Selama 15 tahun, konferensi EarthX berbasis di Dallas telah menyatukan eksekutif bahan bakar fosil, aktivis lingkungan, Republik, dan Demokrat untuk menemukan kesamaan dalam isu iklim. CEO Peter Simek menekankan pembingkaian ulang aksi iklim seputar nilai-nilai bersama seperti pengelolaan dan peluang ekonomi untuk membangun dukungan yang lebih luas. Ia menyoroti inisiatif bottom-up di negara bagian dan kota sebagai kunci kemajuan.
Konferensi EarthX, yang diadakan di Dallas, telah beroperasi selama 15 tahun sebagai platform di mana kelompok beragam—termasuk eksekutif bahan bakar fosil dan aktivis lingkungan, serta ketua alokasi Republik dan pendukung iklim Demokrat—membahas solusi iklim. Organisasi ini berfokus pada tiga pemangku kepentingan utama: sektor korporat, pembuat kebijakan, dan investor yang tertarik pada startup yang mengintegrasikan manfaat lingkungan ke dalam model bisnis mereka.
Peter Simek, CEO EarthX, berpendapat bahwa pesan krisis tradisional gagal melibatkan orang secara efektif. «Kita sebagai spesies tidak termotivasi oleh bahasa kiamat. Itu menempatkan orang dalam mode bertarung atau lari», katanya dalam podcast baru-baru ini. Sebaliknya, Simek menganjurkan pergeseran narasi ke nilai-nilai bersama seperti pengelolaan, peluang ekonomi, dan kasih sayang terhadap lanskap alam. Ia mencatat bahwa isu iklim telah terjerat dalam perdebatan budaya, seperti tentang hamburger dan truk bertenaga gas, yang mengalihkan perhatian dari hal-hal esensial seperti udara bersih, air bersih, dan perlindungan habitat. Simek menunjuk pada preseden historis: EPA dan Undang-Undang Udara Bersih dan Air Bersih diundangkan di bawah Presiden Nixon, menunjukkan potensi bipartai.

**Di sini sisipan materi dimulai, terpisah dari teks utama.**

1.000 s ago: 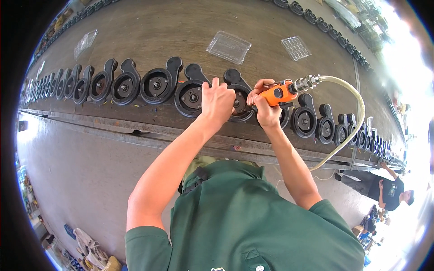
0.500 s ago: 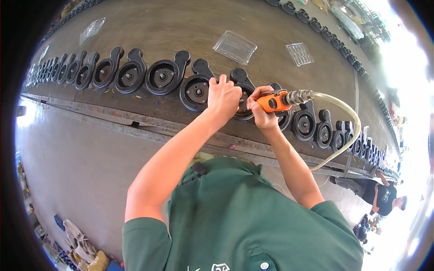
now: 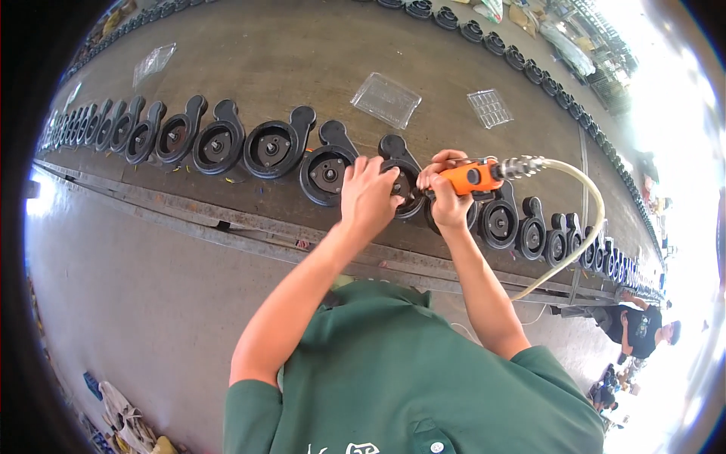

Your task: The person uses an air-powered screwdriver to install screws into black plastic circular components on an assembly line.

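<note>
Both hands are sitting slightly lower on the bench than before. The left hand [image 3: 368, 198] is pressing flat on a black pump housing [image 3: 399, 181] (partly hiding it), while the right hand [image 3: 448, 198] is clamping an orange air tool [image 3: 473, 177], its hose [image 3: 590, 227] looping over neighbouring housings [image 3: 272, 147]; clear trays [image 3: 386, 99] are lying behind.

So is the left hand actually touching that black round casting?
Touching. The head view shows the left hand pressed on the black casting, fingers overlapping its rim.
</note>
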`<state>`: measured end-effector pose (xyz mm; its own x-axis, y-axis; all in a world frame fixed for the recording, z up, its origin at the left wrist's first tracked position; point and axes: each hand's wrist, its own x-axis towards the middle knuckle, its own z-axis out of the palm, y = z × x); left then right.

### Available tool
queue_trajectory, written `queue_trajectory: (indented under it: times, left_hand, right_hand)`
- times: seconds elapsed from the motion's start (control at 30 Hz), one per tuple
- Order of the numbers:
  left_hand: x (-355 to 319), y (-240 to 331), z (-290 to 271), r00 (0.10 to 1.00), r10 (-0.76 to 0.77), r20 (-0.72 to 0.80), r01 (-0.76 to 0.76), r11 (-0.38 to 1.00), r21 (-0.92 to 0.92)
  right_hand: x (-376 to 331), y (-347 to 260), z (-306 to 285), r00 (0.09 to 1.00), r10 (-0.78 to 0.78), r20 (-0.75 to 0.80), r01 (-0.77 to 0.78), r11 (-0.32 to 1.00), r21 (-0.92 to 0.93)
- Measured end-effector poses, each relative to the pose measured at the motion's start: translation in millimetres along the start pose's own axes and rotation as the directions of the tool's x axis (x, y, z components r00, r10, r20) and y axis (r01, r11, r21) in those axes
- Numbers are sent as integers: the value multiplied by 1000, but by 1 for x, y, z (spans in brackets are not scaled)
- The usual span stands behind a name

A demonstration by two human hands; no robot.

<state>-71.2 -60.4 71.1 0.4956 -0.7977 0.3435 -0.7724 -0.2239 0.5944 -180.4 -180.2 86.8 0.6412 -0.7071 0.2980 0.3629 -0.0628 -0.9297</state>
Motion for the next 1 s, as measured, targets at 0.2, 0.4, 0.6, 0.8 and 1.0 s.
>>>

Simek menekankan pentingnya upaya akar rumput, mengamati bahwa negara bagian, kota, dan investasi swasta sering maju lebih cepat daripada kebijakan federal dan lebih tahan terhadap perubahan administrasi. Texas, misalnya, memimpin AS dalam adopsi energi terbarukan karena angin dan surya selaras dengan realitas ekonomi. «Bahkan ketika ada perubahan kebijakan melawannya, masih ada realitas pendorong bahwa surya dan angin adalah sumber energi yang layak», jelasnya.
Melihat ke depan, EarthX berencana meluncurkan EarthX Institute pada 2026, menargetkan energi nuklir—di mana dukungan bipartai meningkat—dan keanekaragaman hayati perkotaan. Konferensi utama dijadwalkan pada April 2026. Simek mengukur kesuksesan melalui hasil nyata seperti investasi yang didanai, koalisi yang dibentuk, dan kebijakan yang dikembangkan secara lokal. «Ini tentang menemukan cara-cara di mana ada akal sehat, kesamaan, nilai bersama», katanya. «Elemen-elemen untuk berbicara tentang alam dan lingkungan yang tidak ada yang benar-benar bisa tidak setuju.»